Divine Intervention
by Ken Wharton
Review by Ann Cecil

This is a highly regarded first novel; it was the first runner-up in the Philip K. Dick competition for best original SF paperback, and the author was nominated for the Campbell Award for Best New Writer of Science Fiction, based primarily on this novel.

The book is set on a future Human colony (Mandala); it has been 150 some years since the colonists last saw Earth, but they are not 'Lost'; they are just a long way from Earth. Earth received their messages and has sent another ship, with more colonists (frozen), animal stock, plants, and useful gadgets. Matter of fact, due to advanced technology, the Earthys are arriving sooner than expected.

The local government is not happy about this. The Prime Minister and his Head of Defense are black-hearted villains, who see their control of the colony threatened by the Earthys. So when the Earthys arrive, they go up and massacre the non-frozen crew (roughly 15 men and women), all except for one small linguist, who escapes to a shuttle. The shuttle is a dead end; no fuel, so the villains return to Mandala, lying about where they've been and what happened.

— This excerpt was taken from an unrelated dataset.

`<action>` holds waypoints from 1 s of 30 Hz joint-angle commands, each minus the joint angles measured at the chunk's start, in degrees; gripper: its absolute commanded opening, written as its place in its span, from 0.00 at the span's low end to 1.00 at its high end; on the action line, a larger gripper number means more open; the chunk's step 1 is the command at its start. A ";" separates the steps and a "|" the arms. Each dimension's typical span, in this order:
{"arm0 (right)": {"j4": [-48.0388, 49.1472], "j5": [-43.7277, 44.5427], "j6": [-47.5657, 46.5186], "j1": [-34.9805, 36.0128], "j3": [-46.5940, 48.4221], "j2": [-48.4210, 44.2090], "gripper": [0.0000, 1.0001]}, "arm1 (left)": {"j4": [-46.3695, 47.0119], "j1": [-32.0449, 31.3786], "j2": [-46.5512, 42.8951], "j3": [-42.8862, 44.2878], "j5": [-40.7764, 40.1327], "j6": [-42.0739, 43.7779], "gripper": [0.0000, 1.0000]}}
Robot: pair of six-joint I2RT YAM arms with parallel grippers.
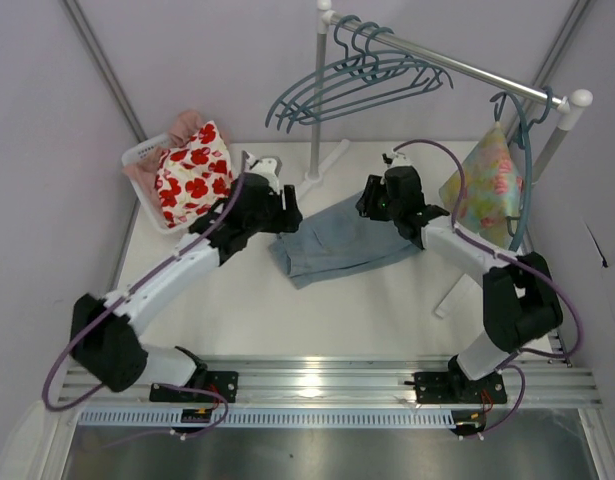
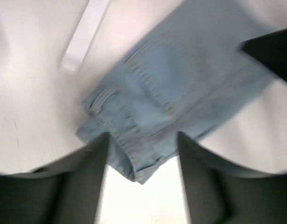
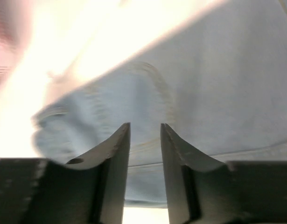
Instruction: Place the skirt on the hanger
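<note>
Skirt (image 1: 339,245): pale blue denim, lying rumpled on the white table (image 1: 237,300), stretched right between the two claws with one end under each!
Left claw (image 1: 284,212): poised over the skirt's near-left end, jaws spread wide. From its wrist camera, a stitched corner of denim (image 2: 180,88) sits in the gap between the dark fingers (image 2: 94,177), and nothing is pinched.
Right claw (image 1: 374,203): over the opposite end of the skirt, jaws parted by only a slim gap, with no cloth caught in it. Its fingers (image 3: 113,163) frame plain denim (image 3: 227,93) straight ahead. Whether the tips touch the fabric, I cannot tell.
Hangers (image 1: 357,85): a bunch of thin teal ones hooked on the rail (image 1: 457,65), up beyond both claws and well apart from the skirt.
Floral garment (image 1: 484,185): pastel yellow-green, hanging at the rail's end, just outboard of the right claw.
Basket (image 1: 137,155): outboard of the left claw, holding a white cloth with red flowers (image 1: 192,175).
</note>
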 commanded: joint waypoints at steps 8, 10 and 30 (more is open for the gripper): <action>-7.10 -3.86 -4.15 9.91 5.36 -16.75 0.68 | 8.60 1.24 -19.57 3.42 15.50 9.27 1.00; -9.13 -2.18 -3.80 11.75 7.92 -17.37 0.75 | 11.66 1.24 -21.16 3.60 15.77 11.55 0.99; -5.54 8.45 14.99 7.55 36.48 -8.25 0.77 | 3.77 5.37 -10.35 23.76 16.73 24.93 0.99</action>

Luckily for Humanity, the 10 year old son of a colonist, Drew, has a special communications hook-up to enable him to hear and speak. He was born deaf and dumb, inherited from his Mother's genes, which were damaged during the colonist's trip to settle Mandala. Drew has established communication with an entity he considers God, though there are early indications that Drew's God is in space and is AI-like. Drew gets told that the Earthys have arrived, and tells his parents, who ignore him. The parents are generally self-absorbed; the father is a scientist/engineer turned Missionary, who visits the fourth component in this story, the Burnouts. These are colonists who have opted out of the controlled colony life to settle in the next valley in a sort of Hippie Freedom, complete with a native drug they trip out on. Unfortunately, Drew's father is as clueless and blind to the Burnouts as he is to Drew, and consequently the black-hearted villains find out what Drew knows and kidnap him.

Needless to say, all of the factions eventually wind up in space, clearing out misconceptions and being forced to change many of their world views. How they get there makes for an exciting plot, if occasionally a bit strained. But the relatively straight-forward narrative of the good guys figuring out what the bad guys are doing and fighting them off is interspersed with excerpts (as chapter headings) from the original Log of the ship, named the Walt Disney, that brought the colonists to Mandala, or from the Captain's Journal. The Captain had a religious conversion during the trip, based on his interpretation of quantum physics, and his religion has become the State Religion of Mandala. What lifts this book above the average are precisely those discussions, which combine advanced physics discussions with some heady theology. The characters of Drew's parents reinterpret that theology, responding to the events of the story.

It is unusual to read a book which genuinely tries to establish a religious base for actions that is not a parody of some existing organized religion here on Earth. Wharton is to be commended for his ingenuity; if and when his ability to create three dimensional characters catches up to his imagination and his scientific knowledge, he could live up to his book blurbs.